We present a structure-from-motion framework that detects and conforms to structural regularities, while simultaneously recovering 3D geometry starting from a set of facade images. A novel graph based global analysis yields a globally consistent 3D geometry reconstruction with explicit encoding of the facade regularities.
ACM Transactions on Graphics, 2014
Repeated structures are ubiquitous in urban facades. Such repetitions lead to ambiguity in establishing correspondences across sets of unordered images. A decoupled structure-from-motion reconstruction followed by symmetry detection often produces errors: outputs are either noisy and incomplete, or even worse, appear to be valid but actually have a wrong number of repeated elements. We present an optimization framework for extracting repeated elements in images of urban facades, while simultaneously calibrating the input images and recovering the 3D scene geometry using a graph-based global analysis. We evaluate the robustness of the proposed scheme on a range of challenging examples containing widespread repetitions and non-distinctive features.
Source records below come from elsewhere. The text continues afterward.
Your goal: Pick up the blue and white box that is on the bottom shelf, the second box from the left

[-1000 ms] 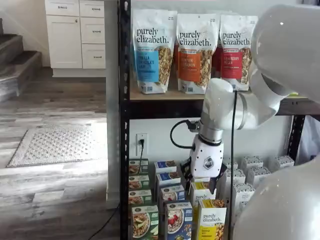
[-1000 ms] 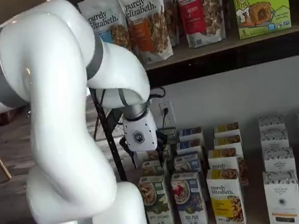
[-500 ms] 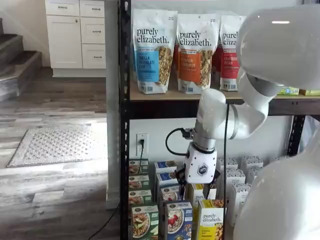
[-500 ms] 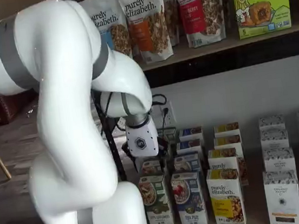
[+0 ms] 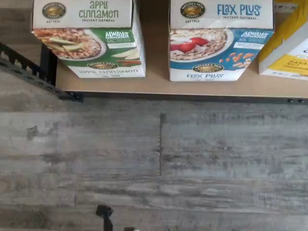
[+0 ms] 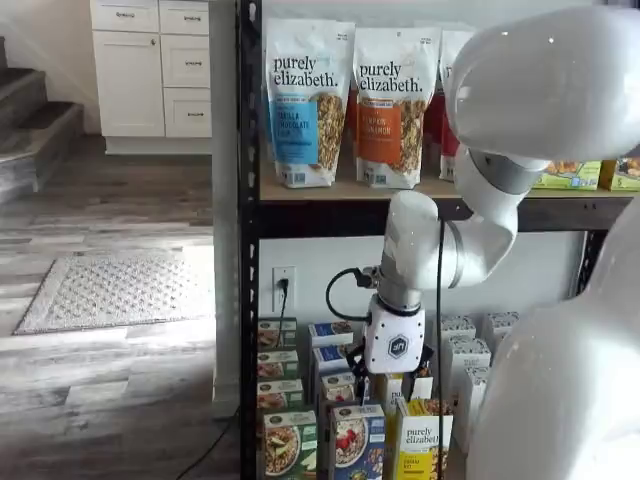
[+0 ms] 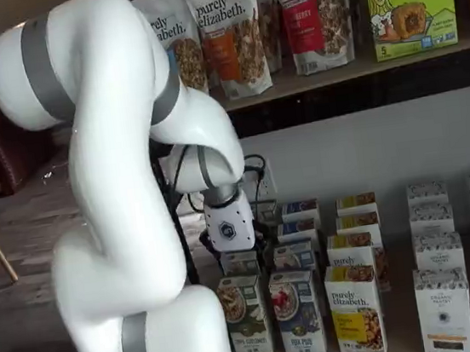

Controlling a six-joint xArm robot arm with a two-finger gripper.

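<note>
Grey plank floor (image 5: 159, 159) runs up to the tan edge of the bottom shelf (image 5: 159, 86); white cabinets (image 6: 150, 70) and a rug (image 6: 110, 290) sit behind the rack. Blue and white box (image 5: 220, 41) stands at the shelf front, between the green box (image 5: 86, 38) and the yellow box (image 5: 288, 48). Gripper (image 6: 392, 372) hangs above the box rows, jaws spread wide, holding nothing, touching no box.

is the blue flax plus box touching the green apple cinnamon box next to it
Apart. The wrist view shows bare tan shelf between the blue and white box and the green box.
</note>
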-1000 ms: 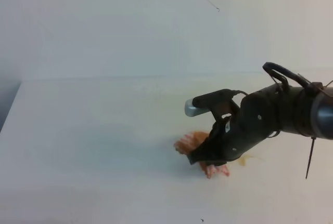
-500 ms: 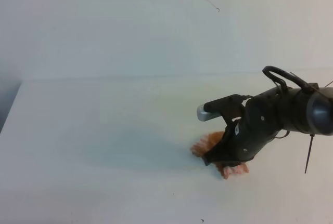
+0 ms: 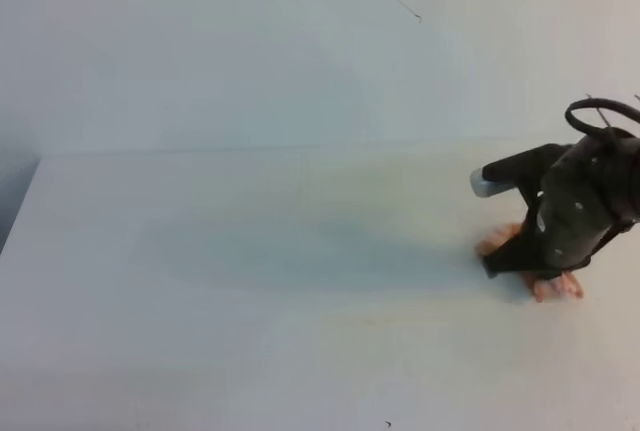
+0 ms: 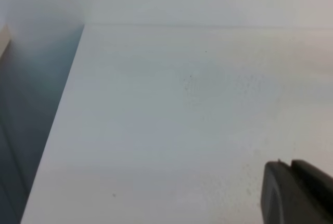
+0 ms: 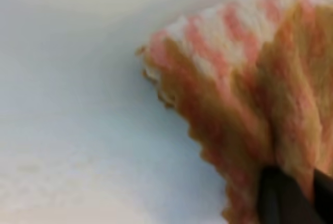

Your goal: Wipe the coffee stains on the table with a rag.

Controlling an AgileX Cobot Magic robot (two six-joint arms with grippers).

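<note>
The rag point(image 3: 555, 286), orange-brown with pinkish-white stripes, lies bunched on the white table point(image 3: 250, 251) at the far right. My right gripper point(image 3: 515, 263) presses down over it and is shut on it, so only the rag's edges stick out from under the black arm. The right wrist view shows the rag point(image 5: 250, 78) close up, pinched by a dark fingertip point(image 5: 283, 195) at the bottom. The coffee stains show in no view. Of my left gripper point(image 4: 299, 195) only a dark finger end appears, low over bare table point(image 4: 156, 130).
The table's left edge point(image 4: 67, 104) drops to a dark gap beside it. A pale wall point(image 3: 300, 41) rises behind the far edge. A few tiny dark specks point(image 3: 388, 424) dot the tabletop.
My right gripper has dragged the rag to the right across the table, passing over the spot where an amber blotch showed one second ago. That blotch is no longer seen.
</note>
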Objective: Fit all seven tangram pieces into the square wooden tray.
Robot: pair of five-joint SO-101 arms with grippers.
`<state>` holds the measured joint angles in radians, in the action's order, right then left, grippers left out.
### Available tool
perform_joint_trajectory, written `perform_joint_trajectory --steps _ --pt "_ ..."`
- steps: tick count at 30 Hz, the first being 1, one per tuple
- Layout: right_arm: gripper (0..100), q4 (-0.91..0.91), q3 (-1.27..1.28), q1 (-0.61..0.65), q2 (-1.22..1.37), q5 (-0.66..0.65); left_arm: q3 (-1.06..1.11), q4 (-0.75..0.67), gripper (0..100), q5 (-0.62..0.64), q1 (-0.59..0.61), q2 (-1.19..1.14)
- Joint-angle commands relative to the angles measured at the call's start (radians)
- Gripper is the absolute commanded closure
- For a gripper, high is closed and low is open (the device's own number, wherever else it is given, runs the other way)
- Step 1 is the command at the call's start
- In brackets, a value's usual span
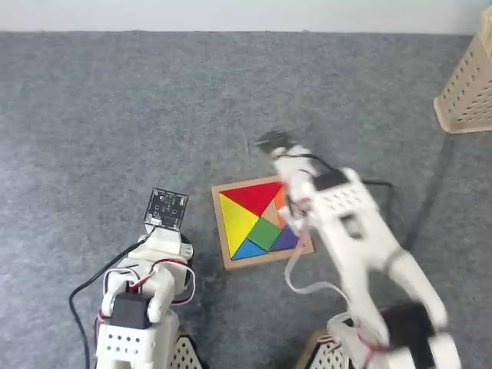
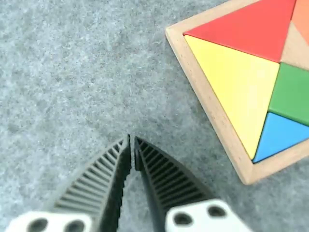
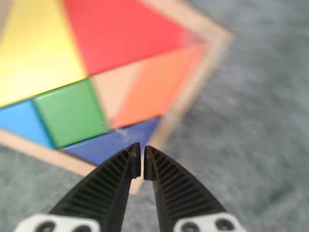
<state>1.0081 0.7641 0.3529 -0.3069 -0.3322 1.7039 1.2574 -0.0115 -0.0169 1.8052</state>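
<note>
The left jaws are pressed together, tips meeting with nothing between them, and they hang over bare grey surface near one corner of the square wooden tray, apart from its rim. The right jaws are likewise pressed together and hold nothing; their tips sit above the tray's rim beside the dark blue piece, and whether they touch the wood I cannot tell. The tray lies flat on the surface between the two arms, turned slightly askew. Inside it the red triangle and the yellow triangle share a long edge and fill the half nearest the left arm. The green square sits at the middle, with the blue triangle touching one side of it and the dark blue piece running along another. The orange triangle lies against the rim next to the red one. Between orange, red and green is a pale wood-coloured triangle; I cannot tell whether it is a piece or bare tray floor. In the high view the right arm reaches over the tray's right side, covering part of it. A beige perforated basket stands well apart at the far right edge of the surface.
</note>
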Motion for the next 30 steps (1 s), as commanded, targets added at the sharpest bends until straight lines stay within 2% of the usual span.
perform_joint_trajectory --steps 1,6,9,12,19,30 --pt "99.1 -0.082 0.203 -0.124 -0.277 0.014 -0.019 0.006 99 0.006 0.000 0.021" --pt "99.0 -0.105 0.462 -0.294 -0.550 0.014 -0.019 0.006 99 0.006 0.000 0.021" --pt "98.9 -0.163 0.611 -0.354 -0.691 0.018 -0.019 0.006 99 0.006 0.000 0.021" --pt "98.9 -0.242 0.735 -0.361 -0.819 0.012 -0.019 0.006 99 0.006 0.000 0.021" --pt "98.9 -0.242 0.865 -0.363 -1.078 0.012 -0.019 0.006 99 0.006 0.000 0.021" --pt "98.9 -0.054 0.924 -0.361 -1.403 0.012 -0.019 0.006 99 0.006 0.000 0.021"
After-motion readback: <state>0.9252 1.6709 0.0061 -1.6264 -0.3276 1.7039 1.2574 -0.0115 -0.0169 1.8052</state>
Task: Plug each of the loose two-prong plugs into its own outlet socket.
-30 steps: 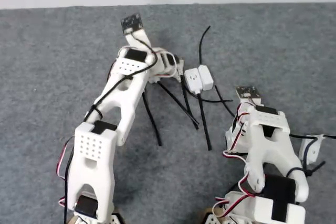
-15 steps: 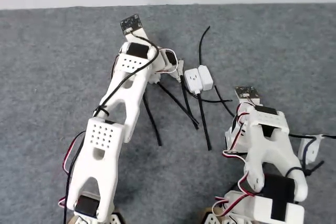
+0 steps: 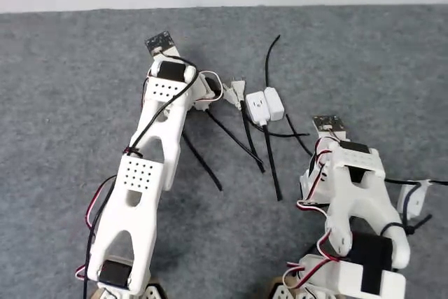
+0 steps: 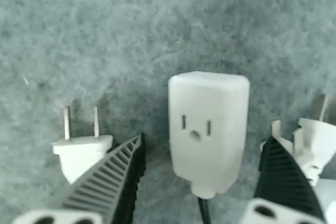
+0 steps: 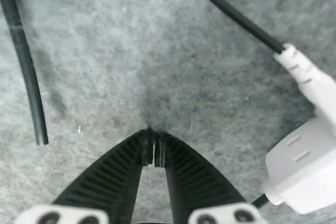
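1. L gripper (image 4: 202, 142): jaws are standing wide open and are holding nothing. Its fingers (image 4: 113, 174) are framing the outlet socket (image 4: 208, 124), w/ a gap showing on each side.

2. The outlet socket is lying face-up on the grey carpet (image 4: 105, 24). Its black cord is leaving from the end nearest the gripper.

3. Two loose two-prong plugs are lying flat, one outboard of each finger:
- plug A (image 4: 81, 150): both prongs are showing bare, and the body is partly hidden behind the finger.
- plug B (image 4: 312, 137): it is sitting close behind the other finger. Cannot tell whether it is touching.

4. High view: L arm (image 3: 150, 166) is lying extended toward the table centre. Black cords (image 3: 273, 166) are fanning out from the socket area toward the arm bases.

5. R gripper (image 5: 153, 148): jaws are sitting fully closed, tip to tip, w/ nothing btwn them, over bare carpet.

6. A second outlet socket (image 5: 296, 177) is lying near the R gripper, apart from it, w/ two slots showing. A white connector (image 5: 307, 80) on a black cord is meeting the socket's far end. Cannot tell whether it is seated.

7. A cut cord end (image 5: 23, 61) is lying well apart on the other side.

8. R arm (image 3: 357, 194) is sitting folded back near its base, well apart from the L gripper.
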Controlling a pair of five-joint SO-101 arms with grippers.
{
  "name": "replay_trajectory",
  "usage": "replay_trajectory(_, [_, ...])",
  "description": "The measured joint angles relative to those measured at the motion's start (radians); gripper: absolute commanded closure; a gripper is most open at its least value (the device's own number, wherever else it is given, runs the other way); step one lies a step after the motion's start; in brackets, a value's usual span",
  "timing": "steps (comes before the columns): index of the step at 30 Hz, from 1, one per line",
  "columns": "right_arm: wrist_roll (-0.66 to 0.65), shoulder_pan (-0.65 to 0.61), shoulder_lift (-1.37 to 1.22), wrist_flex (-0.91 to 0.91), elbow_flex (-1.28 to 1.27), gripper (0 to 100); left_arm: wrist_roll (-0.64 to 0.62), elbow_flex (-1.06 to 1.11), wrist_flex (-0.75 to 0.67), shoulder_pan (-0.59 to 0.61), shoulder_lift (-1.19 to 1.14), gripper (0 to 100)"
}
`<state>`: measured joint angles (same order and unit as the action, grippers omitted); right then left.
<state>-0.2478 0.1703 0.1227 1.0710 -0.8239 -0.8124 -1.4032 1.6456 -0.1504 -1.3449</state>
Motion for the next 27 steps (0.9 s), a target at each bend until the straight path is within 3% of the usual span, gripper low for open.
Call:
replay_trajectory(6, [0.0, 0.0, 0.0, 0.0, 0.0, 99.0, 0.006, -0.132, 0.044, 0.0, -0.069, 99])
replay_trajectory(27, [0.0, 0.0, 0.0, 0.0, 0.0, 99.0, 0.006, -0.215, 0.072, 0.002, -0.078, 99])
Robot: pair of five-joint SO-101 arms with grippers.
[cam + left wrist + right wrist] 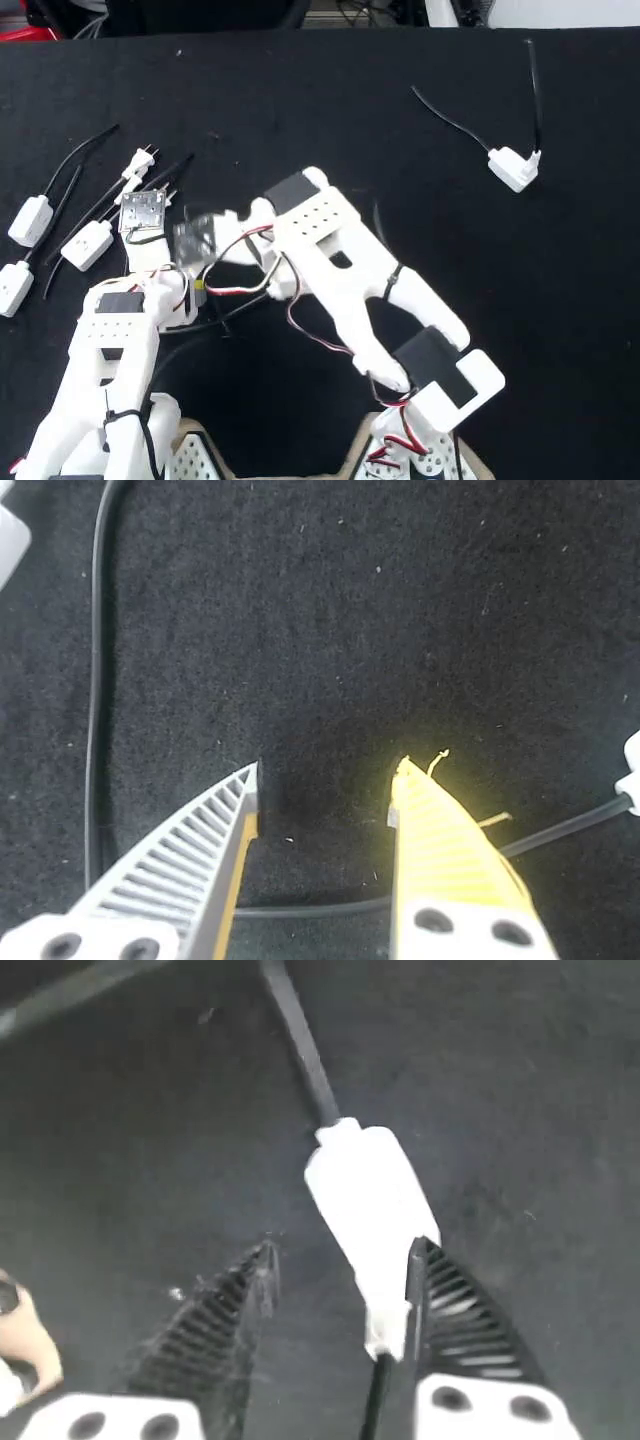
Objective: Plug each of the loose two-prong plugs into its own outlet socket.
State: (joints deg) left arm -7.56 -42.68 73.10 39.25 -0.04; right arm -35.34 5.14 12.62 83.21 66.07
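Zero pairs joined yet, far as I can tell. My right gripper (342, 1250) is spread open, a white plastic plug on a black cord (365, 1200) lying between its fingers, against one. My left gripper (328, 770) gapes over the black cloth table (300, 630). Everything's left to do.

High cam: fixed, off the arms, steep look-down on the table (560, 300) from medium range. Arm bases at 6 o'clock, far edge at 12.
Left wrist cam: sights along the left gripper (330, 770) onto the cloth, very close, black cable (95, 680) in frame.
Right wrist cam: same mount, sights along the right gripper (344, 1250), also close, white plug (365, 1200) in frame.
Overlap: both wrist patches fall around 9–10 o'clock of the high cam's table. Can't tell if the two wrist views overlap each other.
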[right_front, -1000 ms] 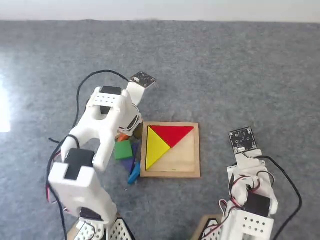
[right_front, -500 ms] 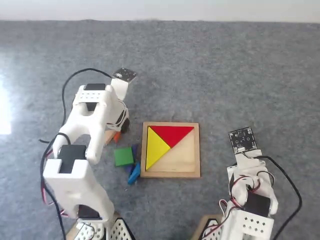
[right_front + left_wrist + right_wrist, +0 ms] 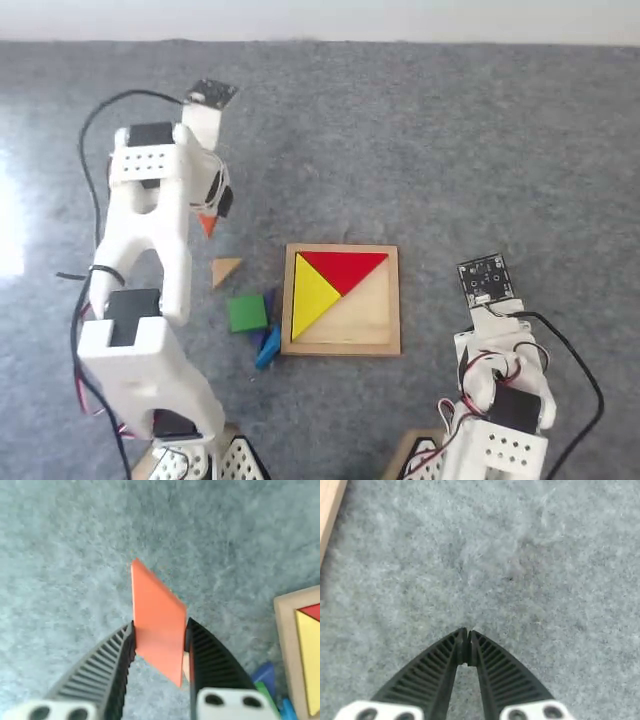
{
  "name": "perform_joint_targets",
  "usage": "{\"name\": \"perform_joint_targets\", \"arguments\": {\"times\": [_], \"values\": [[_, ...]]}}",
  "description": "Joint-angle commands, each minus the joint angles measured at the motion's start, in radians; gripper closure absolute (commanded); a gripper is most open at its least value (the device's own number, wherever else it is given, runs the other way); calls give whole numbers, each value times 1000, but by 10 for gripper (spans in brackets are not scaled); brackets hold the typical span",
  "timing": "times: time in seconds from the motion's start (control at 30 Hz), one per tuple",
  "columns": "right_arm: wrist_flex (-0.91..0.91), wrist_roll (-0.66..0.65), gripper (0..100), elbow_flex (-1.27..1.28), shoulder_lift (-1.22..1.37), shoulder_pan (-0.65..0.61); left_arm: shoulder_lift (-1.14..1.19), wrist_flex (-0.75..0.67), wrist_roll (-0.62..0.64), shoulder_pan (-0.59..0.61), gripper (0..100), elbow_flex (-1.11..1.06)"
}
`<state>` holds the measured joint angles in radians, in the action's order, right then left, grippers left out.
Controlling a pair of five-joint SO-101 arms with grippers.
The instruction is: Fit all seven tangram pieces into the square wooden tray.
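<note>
Overhead, only a tip of orange piece (image 3: 207,225) peeks out; wrist view has left hand (image 3: 160,626) clamping it. Right hand (image 3: 466,639) clenched, empty.

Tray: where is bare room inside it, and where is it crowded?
Bare: in the tray, the lower-right half, bordered by the red triangle and yellow triangle; also the mat beyond its right edge. Crowded: its left edge, with the green square, blue piece and tan triangle.

1. Orange flat parallelogram piece (image 3: 207,225): in high view mostly hidden by left gripper (image 3: 213,208), just a tip shows.
2. Square wooden tray (image 3: 287,645): cut off by pic edge in both wrist views.
3. Dark purple piece (image 3: 256,328): partly under green square block (image 3: 246,312), shape can't tell.
</note>
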<state>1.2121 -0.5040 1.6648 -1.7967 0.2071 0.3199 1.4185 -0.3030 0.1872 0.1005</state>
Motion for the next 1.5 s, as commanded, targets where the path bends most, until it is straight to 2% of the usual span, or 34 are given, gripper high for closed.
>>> {"name": "perform_joint_targets", "arguments": {"times": [0.0, 0.13, 0.4, 0.57, 0.67, 0.8, 0.93, 1.23, 1.47], "values": [[4, 0, 982, 18, -13, 8, -12, 83, 12, 0, 844, 125], [4, 0, 982, 18, -13, 8, 2, 120, 12, -25, 844, 134], [4, 0, 982, 18, -13, 8, 158, 3, 28, -141, 844, 73], [4, 0, 982, 18, -13, 8, 244, -89, 118, -169, 842, 77], [4, 0, 982, 18, -13, 8, 259, -103, 176, -158, 791, 77], [4, 0, 982, 18, -13, 8, 227, -100, 252, -146, 724, 90], [4, 0, 982, 18, -13, 8, 175, -118, 364, -143, 716, 88], [4, 0, 982, 18, -13, 8, 37, -124, 292, -199, 716, -25], [4, 0, 982, 18, -13, 8, 98, -252, 279, -215, 717, -114]]}}
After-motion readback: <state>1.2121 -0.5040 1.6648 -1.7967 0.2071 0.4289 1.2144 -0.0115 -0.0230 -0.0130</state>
These image sets are common but cannot be handled well with state-of-the-art methods. We show that the recovered symmetry information along with the 3D geometry enables a range of novel image editing operations that maintain consistency across the images.
Starting from a set of input images and a sample repeated element(s) marked on a single image (shown in orange), we simultaneously recover the 3D repetition patterns, calibrate the cameras, and reconstruct the scene geometry. The information can be used for a range of image manipulations.
Our approach can successfully handle buildings with multiple facades and recover the 3D repetition pattern on each facade.